Paul Krugman
September 29, 2009, 9:36 am
The true fiscal cost of stimulus
As I get ready for the CAP and EPI events, I’ve been thinking more about the issue of crowding in. (See also Mark Thoma.) And I’m coming more and more to the conclusion that the public debate over fiscal stimulus, which views it as an agonizing tradeoff between possible benefits now and certain costs later, is wildly off base.
Just to be clear, we’re talking about fiscal stimulus in a liquidity trap — that is, under conditions in which conventional monetary policy has lost traction, in which the Fed would set interest rates much lower if it could. Under more normal conditions the conventional view of stimulus is more or less right. But we’re in liquidity-trap conditions now, and will be for a long time if official projections are at all right. So what does that imply?

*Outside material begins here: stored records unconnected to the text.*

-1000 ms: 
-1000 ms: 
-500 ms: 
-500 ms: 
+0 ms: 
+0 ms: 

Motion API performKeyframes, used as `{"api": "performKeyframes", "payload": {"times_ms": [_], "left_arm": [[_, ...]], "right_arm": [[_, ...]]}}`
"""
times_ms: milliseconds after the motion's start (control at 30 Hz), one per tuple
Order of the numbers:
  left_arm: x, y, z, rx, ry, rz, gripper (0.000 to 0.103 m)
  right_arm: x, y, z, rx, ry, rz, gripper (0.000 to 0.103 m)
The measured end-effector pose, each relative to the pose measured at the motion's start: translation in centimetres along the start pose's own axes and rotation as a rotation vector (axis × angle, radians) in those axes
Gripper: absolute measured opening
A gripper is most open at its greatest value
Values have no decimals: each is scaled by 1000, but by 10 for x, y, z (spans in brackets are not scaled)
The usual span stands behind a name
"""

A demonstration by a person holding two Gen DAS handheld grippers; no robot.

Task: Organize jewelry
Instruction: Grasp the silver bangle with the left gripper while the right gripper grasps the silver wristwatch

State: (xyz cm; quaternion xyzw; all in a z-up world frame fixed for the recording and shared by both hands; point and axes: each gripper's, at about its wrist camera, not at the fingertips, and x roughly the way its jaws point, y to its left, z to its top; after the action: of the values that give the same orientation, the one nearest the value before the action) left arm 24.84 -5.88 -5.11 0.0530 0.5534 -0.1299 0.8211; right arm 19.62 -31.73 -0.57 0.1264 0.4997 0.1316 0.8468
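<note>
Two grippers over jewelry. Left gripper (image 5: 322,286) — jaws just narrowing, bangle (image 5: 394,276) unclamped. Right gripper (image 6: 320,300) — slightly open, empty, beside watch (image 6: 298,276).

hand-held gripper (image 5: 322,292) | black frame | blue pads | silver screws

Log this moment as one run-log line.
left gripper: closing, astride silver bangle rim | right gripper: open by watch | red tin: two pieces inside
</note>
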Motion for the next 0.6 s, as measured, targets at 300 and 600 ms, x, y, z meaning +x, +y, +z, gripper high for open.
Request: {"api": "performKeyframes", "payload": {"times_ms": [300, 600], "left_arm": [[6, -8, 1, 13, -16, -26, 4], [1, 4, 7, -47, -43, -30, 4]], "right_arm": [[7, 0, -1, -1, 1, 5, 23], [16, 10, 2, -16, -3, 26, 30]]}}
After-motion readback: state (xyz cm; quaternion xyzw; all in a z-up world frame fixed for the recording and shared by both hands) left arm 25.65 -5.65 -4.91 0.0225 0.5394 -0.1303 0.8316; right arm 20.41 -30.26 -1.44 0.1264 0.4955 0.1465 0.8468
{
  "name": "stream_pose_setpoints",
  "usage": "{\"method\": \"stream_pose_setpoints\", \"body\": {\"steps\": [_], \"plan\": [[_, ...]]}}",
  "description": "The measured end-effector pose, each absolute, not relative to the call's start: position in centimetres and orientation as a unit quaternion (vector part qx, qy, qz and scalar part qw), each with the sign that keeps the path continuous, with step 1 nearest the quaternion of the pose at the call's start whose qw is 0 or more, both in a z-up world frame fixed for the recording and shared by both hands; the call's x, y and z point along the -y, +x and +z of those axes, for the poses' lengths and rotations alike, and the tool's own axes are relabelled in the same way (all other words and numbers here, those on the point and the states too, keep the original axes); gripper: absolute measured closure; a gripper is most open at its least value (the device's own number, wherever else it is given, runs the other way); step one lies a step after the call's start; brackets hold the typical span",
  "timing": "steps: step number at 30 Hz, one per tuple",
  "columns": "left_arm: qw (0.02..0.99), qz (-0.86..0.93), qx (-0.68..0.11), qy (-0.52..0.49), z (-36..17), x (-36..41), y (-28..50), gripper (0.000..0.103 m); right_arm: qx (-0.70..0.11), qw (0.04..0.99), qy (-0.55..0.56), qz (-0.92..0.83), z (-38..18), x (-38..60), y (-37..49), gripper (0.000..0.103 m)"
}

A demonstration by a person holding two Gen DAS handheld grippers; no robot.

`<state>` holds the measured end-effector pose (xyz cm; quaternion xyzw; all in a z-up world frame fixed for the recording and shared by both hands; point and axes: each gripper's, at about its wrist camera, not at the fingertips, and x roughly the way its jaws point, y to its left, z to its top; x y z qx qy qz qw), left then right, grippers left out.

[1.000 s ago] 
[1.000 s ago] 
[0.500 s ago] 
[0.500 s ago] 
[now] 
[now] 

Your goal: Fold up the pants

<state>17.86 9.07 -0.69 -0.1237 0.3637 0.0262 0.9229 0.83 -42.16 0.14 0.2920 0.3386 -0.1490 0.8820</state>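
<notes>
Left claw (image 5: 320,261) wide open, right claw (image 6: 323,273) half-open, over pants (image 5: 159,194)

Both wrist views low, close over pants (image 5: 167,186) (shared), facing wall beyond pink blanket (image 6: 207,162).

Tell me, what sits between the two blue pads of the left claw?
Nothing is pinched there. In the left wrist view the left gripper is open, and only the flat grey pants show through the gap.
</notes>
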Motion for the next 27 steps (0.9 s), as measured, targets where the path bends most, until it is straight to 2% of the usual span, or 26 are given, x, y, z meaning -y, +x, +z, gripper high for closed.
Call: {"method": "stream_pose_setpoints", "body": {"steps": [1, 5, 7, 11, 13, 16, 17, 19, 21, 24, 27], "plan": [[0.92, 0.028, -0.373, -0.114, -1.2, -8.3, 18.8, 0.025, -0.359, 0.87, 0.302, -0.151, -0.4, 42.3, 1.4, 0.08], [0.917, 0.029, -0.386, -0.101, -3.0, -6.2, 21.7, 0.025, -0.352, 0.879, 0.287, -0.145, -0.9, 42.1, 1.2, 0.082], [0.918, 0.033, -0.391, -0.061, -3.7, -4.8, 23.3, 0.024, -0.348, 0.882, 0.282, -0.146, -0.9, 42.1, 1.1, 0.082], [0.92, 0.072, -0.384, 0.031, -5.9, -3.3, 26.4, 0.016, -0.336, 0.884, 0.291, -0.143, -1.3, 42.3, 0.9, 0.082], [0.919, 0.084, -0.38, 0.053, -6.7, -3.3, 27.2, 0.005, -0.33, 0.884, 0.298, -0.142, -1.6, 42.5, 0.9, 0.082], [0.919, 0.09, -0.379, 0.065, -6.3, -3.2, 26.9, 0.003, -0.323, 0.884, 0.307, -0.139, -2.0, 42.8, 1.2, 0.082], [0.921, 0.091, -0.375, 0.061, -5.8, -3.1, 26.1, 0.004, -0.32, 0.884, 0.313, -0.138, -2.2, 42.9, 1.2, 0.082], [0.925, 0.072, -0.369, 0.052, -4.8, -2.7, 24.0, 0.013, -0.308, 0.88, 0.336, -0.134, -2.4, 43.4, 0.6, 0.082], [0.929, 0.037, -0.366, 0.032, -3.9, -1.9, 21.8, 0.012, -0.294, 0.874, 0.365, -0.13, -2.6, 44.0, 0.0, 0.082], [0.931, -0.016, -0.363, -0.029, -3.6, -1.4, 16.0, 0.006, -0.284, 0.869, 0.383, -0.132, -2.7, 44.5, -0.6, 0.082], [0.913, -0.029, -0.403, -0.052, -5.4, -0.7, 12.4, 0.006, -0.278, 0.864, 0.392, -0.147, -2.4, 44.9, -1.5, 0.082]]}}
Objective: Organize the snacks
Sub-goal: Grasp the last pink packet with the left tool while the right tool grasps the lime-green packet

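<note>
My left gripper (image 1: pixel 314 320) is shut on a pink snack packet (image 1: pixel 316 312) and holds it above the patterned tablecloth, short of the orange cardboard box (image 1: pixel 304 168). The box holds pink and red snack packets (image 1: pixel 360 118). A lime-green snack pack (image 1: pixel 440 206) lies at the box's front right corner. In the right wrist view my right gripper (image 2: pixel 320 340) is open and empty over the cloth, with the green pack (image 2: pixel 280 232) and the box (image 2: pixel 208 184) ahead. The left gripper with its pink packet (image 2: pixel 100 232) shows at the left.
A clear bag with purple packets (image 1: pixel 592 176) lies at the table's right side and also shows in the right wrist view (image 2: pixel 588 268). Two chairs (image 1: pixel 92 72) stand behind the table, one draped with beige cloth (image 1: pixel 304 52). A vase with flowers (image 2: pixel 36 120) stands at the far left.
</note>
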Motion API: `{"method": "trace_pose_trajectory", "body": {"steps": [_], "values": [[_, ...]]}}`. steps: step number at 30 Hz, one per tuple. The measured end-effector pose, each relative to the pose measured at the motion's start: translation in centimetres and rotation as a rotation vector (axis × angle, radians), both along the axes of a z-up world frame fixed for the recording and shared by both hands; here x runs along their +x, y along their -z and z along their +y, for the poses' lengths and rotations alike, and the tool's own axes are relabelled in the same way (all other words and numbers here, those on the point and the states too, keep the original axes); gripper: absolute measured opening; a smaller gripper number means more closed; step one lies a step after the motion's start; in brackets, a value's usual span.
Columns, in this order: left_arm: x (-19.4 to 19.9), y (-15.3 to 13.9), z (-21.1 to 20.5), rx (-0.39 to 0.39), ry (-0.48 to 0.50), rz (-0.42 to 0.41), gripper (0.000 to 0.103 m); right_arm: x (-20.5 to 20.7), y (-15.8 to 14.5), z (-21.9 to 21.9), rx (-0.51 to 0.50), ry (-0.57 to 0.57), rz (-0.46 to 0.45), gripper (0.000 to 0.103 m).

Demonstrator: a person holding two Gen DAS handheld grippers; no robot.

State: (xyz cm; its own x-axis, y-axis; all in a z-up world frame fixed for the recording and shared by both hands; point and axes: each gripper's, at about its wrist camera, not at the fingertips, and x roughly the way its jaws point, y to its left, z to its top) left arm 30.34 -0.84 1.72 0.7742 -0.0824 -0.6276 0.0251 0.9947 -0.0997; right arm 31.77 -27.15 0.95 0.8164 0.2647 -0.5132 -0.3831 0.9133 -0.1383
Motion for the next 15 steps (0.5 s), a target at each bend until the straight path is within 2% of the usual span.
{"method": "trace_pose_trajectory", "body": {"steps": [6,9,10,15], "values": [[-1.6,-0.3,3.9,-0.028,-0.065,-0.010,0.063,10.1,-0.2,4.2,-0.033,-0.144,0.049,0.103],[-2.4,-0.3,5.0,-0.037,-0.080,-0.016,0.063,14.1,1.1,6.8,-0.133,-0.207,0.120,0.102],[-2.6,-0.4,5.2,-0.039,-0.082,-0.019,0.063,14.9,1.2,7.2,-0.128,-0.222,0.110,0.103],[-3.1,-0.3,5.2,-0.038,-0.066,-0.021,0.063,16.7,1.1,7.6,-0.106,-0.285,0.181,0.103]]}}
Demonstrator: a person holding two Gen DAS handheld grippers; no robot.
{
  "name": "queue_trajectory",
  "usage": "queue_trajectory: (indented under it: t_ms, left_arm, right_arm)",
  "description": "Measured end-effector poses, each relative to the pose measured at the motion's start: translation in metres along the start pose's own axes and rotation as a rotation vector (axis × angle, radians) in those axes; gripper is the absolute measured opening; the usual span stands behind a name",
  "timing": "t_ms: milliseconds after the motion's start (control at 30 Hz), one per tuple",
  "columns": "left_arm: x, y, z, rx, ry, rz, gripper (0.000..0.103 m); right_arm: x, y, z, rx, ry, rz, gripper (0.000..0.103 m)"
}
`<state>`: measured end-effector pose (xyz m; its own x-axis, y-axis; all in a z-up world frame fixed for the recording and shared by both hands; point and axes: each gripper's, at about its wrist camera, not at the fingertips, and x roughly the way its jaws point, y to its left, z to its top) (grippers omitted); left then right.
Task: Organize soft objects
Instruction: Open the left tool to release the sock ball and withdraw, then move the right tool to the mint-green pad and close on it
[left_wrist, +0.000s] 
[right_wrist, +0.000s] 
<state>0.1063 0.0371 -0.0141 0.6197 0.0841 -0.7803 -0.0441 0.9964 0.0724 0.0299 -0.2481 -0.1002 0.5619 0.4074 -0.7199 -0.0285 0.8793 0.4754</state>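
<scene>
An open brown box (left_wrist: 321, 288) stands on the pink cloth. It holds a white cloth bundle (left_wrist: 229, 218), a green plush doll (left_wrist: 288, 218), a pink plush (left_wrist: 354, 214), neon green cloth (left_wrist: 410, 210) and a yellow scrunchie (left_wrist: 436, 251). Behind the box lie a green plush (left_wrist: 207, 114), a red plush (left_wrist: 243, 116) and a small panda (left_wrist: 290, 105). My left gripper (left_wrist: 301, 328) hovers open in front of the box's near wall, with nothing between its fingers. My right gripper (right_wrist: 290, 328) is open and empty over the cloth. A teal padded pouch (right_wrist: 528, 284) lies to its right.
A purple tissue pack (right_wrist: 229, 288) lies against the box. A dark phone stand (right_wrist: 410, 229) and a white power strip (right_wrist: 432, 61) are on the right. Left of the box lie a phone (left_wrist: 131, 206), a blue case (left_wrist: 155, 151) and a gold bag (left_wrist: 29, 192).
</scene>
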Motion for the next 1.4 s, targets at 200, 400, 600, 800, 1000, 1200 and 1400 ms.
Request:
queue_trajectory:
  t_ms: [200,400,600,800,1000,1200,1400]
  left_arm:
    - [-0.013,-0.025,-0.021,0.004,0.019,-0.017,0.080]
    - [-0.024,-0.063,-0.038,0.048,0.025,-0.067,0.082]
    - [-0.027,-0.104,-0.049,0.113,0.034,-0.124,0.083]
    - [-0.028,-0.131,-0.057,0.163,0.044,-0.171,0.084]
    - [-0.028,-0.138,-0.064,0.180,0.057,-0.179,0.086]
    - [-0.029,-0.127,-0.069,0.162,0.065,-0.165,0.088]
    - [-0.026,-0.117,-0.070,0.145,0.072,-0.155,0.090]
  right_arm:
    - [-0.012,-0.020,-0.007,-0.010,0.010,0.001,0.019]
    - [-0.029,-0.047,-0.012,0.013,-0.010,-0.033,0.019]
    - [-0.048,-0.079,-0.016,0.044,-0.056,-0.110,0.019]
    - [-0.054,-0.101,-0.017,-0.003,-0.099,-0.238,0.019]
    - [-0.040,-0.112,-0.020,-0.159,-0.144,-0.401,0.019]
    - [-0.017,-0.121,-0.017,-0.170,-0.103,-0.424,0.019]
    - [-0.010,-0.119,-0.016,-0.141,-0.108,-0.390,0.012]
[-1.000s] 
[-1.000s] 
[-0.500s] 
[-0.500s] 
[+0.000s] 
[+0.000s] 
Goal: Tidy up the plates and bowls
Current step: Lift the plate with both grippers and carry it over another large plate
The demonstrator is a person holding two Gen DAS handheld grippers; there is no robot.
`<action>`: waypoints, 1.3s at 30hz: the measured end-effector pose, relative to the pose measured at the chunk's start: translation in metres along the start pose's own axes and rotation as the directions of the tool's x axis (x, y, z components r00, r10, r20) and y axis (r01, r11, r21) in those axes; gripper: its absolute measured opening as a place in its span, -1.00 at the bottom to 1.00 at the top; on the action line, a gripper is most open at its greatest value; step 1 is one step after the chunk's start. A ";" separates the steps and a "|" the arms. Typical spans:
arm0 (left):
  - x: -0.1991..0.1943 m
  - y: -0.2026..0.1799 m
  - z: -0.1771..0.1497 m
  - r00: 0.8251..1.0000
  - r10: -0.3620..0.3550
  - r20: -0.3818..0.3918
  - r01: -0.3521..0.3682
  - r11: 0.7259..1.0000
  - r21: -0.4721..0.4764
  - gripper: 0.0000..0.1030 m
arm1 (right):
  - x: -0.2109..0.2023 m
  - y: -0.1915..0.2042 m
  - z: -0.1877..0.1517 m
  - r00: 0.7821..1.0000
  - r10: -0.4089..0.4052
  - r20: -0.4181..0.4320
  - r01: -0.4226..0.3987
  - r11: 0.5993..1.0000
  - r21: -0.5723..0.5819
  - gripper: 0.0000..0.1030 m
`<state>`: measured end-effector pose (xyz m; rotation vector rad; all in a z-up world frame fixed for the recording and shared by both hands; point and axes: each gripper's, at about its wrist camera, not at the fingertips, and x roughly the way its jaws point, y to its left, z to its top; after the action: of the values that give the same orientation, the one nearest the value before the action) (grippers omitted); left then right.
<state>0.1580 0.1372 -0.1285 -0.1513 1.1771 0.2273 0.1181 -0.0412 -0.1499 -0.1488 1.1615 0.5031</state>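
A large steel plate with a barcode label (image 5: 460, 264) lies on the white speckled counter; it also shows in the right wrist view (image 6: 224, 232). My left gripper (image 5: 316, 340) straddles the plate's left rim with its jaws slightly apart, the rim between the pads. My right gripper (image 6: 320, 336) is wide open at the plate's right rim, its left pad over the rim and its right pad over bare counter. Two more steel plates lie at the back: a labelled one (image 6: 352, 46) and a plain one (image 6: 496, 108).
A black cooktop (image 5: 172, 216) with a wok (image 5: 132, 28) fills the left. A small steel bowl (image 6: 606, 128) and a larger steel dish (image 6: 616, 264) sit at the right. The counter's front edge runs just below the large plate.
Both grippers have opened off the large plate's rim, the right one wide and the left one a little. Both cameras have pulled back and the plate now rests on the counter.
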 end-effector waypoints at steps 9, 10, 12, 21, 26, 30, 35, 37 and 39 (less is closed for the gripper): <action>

First of all, as I and others have pointed out, fiscal expansion does not crowd out private investment — on the contrary, there’s crowding in, because a stronger economy leads to more investment. So fiscal expansion increases future potential, rather than reducing it.
And yes, there’s some evidence to that effect beyond the procyclical behavior of investment. The new IMF analysis of medium-term effects of financial crisis finds that the evidence suggests that economies that apply countercyclical fiscal and monetary stimulus in the short run to cushion the downturn after a crisis tend to have smaller output losses over the medium run.
So fiscal expansion is good for future growth. Still, it does burden the government with higher debt, requiring higher taxes or some other sacrifice in the future. Or does it? Well, probably — but not nearly as much as generally assumed.
Here’s why: first, in the short run fiscal expansion leads to higher GDP, which leads to higher revenues, which offset a significant fraction of the initial outlay. A billion dollars in stimulus probably leads to only $600 million or a bit more in additional debt.
But that’s not the whole story. Crowding in raises future GDP — which raises future tax revenues. And the rise in revenues relative to what they would have been otherwise offsets at least some of the burden of debt service.
I’m not proposing a fiscal-stimulus Laffer curve here: it’s probably not true that spending money actually improves the government’s long-run fiscal position (although that’s certainly within the range of possibilities.) What I am suggesting is that fiscal stimulus under current conditions, where the Fed funds rate “ought” to be around -5 percent, does much, much less to hurt that long-run position than the headline number would suggest.
And that, in turn, means that penny-pinching on stimulus is deeply, destructively foolish.